ASSIGNMENT. Every line of the material is to be reproduced verbatim.

+ + + +

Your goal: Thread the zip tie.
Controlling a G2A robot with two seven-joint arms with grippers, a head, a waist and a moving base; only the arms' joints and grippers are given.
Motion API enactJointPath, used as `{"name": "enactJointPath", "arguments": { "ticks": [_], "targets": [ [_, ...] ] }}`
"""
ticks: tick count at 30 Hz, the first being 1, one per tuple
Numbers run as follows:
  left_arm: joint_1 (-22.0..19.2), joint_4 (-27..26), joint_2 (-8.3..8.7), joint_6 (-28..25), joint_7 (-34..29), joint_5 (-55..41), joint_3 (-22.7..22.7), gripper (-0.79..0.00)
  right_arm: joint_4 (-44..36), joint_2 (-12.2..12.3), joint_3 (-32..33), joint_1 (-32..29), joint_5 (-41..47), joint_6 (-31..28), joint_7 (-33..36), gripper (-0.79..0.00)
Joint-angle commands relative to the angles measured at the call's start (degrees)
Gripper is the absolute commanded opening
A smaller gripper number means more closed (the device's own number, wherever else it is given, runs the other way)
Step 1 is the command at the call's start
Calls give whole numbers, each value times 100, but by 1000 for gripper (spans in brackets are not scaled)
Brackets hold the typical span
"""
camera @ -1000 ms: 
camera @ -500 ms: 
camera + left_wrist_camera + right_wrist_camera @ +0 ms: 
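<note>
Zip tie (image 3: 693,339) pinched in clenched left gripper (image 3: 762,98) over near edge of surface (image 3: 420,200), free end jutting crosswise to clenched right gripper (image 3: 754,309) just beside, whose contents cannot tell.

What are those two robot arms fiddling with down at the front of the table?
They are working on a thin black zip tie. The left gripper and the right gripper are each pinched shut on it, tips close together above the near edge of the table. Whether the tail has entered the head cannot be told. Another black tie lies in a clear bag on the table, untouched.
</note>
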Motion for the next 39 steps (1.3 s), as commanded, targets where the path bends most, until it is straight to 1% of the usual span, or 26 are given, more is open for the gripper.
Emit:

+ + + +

ANSWER TO THIS PROBLEM.
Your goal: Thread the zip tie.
Controlling a G2A robot with two seven-joint arms with grippers, a head, a waist and a moving base; only the arms' joints and grippers are given.
Motion API enactJointPath, used as `{"name": "enactJointPath", "arguments": { "ticks": [_], "targets": [ [_, ...] ] }}`
"""
ticks: tick count at 30 Hz, the first being 1, one per tuple
Numbers run as follows:
  left_arm: joint_1 (-22.0..19.2), joint_4 (-27..26), joint_2 (-8.3..8.7), joint_6 (-28..25), joint_7 (-34..29), joint_5 (-55..41), joint_3 (-22.7..22.7), gripper (-0.79..0.00)
  right_arm: joint_4 (-44..36), joint_2 (-12.2..12.3), joint_3 (-32..33), joint_1 (-32..29), joint_5 (-41..47), joint_6 (-31..28), joint_7 (-33..36), gripper (-0.79..0.00)
Joint-angle commands relative to the angles measured at the call's start (degrees)
Gripper is the absolute commanded opening
A smaller gripper number means more closed (the device's own number, wherever else it is given, runs the other way)
Step 1 is the command at the call's start
Calls give whole numbers, each value times 100, but by 1000 for gripper (spans in brackets are not scaled)
Brackets hold the typical span
"""
camera @ -1000 ms: 
camera @ -500 ms: 
camera + left_wrist_camera + right_wrist_camera @ +0 ms: 
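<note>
Zip tie (image 3: 693,339) pinched in clenched left gripper (image 3: 762,98) over near edge of surface (image 3: 420,200), free end jutting crosswise to clenched right gripper (image 3: 754,309) just beside, whose contents cannot tell.

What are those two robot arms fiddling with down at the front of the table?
They are working on a thin black zip tie. The left gripper and the right gripper are each pinched shut on it, tips close together above the near edge of the table. Whether the tail has entered the head cannot be told. Another black tie lies in a clear bag on the table, untouched.
</note>
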Motion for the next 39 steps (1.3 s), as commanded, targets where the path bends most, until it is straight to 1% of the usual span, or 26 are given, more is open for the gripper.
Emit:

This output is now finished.